Content starts

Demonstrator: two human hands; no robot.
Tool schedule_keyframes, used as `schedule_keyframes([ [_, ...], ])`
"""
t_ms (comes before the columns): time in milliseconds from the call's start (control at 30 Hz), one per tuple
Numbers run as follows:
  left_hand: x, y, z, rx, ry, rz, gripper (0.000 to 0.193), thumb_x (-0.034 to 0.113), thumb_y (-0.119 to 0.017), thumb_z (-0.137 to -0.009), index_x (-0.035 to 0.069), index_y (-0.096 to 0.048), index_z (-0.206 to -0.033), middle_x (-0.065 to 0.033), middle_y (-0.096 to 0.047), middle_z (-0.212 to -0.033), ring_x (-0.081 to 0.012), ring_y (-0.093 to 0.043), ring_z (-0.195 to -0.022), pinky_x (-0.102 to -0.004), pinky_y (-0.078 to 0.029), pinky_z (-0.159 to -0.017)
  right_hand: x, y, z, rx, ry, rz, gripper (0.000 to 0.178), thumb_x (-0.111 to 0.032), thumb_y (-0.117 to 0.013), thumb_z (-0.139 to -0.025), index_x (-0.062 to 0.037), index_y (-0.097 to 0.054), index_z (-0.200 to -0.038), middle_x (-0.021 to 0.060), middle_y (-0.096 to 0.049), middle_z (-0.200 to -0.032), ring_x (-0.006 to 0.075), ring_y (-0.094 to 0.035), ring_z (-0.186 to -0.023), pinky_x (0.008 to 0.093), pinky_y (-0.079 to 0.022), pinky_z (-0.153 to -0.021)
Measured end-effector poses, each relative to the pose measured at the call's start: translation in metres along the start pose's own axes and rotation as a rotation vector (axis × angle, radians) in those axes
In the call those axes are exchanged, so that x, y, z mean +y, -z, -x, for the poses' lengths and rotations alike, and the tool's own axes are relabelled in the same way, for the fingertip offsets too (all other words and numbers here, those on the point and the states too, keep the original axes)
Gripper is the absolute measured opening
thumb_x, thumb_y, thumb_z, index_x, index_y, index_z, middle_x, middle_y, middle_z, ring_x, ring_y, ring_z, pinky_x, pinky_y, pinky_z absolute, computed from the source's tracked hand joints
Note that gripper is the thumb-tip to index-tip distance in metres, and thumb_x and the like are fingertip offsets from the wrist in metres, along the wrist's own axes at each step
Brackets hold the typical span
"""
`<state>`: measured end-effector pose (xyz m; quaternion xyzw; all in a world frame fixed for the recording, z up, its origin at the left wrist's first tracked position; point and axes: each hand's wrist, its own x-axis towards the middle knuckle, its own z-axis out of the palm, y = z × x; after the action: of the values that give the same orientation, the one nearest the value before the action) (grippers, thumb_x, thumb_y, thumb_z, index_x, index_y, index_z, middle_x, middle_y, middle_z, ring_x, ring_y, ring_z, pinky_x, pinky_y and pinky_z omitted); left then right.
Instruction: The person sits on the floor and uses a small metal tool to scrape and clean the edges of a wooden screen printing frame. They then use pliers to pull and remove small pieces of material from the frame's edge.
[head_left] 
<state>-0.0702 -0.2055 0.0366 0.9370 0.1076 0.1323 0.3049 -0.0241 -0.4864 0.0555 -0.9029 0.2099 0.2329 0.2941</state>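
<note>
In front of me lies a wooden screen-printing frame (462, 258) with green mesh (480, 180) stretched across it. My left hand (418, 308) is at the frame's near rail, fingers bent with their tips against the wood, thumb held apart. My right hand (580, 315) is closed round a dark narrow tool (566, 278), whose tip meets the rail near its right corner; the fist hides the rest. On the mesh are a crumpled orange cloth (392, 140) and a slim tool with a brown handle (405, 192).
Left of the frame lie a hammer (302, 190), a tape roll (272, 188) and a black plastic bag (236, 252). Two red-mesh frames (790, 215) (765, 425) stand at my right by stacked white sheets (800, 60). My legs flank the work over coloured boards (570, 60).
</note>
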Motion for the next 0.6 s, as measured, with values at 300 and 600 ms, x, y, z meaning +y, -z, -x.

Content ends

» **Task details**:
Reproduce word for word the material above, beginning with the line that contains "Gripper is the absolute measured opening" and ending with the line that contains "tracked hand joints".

» **Task response**:
Gripper is the absolute measured opening
thumb_x, thumb_y, thumb_z, index_x, index_y, index_z, middle_x, middle_y, middle_z, ring_x, ring_y, ring_z, pinky_x, pinky_y, pinky_z absolute, computed from the source's tracked hand joints

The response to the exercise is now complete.